## What needs to be done
Collect every line of the records below that contains the word "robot".

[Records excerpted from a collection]
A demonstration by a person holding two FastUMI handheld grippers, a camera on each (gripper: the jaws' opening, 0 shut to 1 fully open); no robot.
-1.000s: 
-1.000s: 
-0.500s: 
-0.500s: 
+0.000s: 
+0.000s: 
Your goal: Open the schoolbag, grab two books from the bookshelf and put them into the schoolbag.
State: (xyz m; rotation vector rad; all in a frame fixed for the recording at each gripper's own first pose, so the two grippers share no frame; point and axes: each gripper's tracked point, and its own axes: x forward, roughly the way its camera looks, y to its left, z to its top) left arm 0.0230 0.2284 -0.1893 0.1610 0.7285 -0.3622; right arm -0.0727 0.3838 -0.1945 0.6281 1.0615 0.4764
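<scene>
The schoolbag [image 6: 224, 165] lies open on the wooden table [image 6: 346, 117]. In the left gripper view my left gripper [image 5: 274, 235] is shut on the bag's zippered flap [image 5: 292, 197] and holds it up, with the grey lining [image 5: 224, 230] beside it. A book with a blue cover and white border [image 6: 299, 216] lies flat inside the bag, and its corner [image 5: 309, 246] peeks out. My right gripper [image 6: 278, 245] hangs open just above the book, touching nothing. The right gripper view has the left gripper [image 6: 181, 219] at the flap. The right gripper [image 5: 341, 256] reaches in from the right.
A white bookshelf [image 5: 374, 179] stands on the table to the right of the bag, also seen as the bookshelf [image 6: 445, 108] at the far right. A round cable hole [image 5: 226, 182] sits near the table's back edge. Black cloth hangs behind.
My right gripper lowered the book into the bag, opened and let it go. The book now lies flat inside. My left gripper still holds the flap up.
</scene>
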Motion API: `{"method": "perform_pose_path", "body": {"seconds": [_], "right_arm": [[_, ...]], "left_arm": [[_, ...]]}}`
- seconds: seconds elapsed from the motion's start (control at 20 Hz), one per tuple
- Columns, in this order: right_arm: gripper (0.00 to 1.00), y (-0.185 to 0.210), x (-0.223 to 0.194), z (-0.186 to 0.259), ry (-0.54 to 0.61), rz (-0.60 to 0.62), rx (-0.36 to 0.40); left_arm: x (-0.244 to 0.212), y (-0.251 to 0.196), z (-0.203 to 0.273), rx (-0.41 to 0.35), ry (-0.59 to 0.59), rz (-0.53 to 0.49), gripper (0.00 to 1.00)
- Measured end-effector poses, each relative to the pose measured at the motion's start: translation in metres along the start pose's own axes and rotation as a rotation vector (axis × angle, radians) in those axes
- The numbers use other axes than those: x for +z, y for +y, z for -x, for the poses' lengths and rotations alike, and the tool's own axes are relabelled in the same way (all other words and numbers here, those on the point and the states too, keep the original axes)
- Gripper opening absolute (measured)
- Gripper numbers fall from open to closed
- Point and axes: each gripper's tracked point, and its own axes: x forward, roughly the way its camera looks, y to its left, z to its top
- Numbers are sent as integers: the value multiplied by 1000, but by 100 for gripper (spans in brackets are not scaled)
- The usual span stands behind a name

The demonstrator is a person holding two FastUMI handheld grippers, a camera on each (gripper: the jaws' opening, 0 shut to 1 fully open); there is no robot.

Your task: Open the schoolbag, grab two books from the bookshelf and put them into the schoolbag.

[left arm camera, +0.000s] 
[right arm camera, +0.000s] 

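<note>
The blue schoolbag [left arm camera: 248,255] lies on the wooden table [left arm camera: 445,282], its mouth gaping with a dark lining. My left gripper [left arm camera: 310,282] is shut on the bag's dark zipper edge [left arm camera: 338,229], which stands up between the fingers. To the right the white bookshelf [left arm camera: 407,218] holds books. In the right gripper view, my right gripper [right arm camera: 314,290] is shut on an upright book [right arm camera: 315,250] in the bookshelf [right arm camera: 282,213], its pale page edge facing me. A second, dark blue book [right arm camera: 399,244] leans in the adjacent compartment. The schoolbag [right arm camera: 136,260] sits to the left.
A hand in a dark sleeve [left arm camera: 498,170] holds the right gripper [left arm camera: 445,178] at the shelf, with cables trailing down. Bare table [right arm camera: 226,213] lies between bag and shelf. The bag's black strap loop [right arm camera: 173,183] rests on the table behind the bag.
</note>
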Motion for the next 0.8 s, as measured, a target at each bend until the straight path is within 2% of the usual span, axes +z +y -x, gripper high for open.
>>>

## Written answer
A demonstration by a person holding two FastUMI handheld grippers, a camera on each (gripper: the jaws' opening, 0 shut to 1 fully open); no robot.
The demonstrator is a person holding two FastUMI handheld grippers, a camera on each (gripper: the jaws' opening, 0 shut to 1 fully open); there is no robot.

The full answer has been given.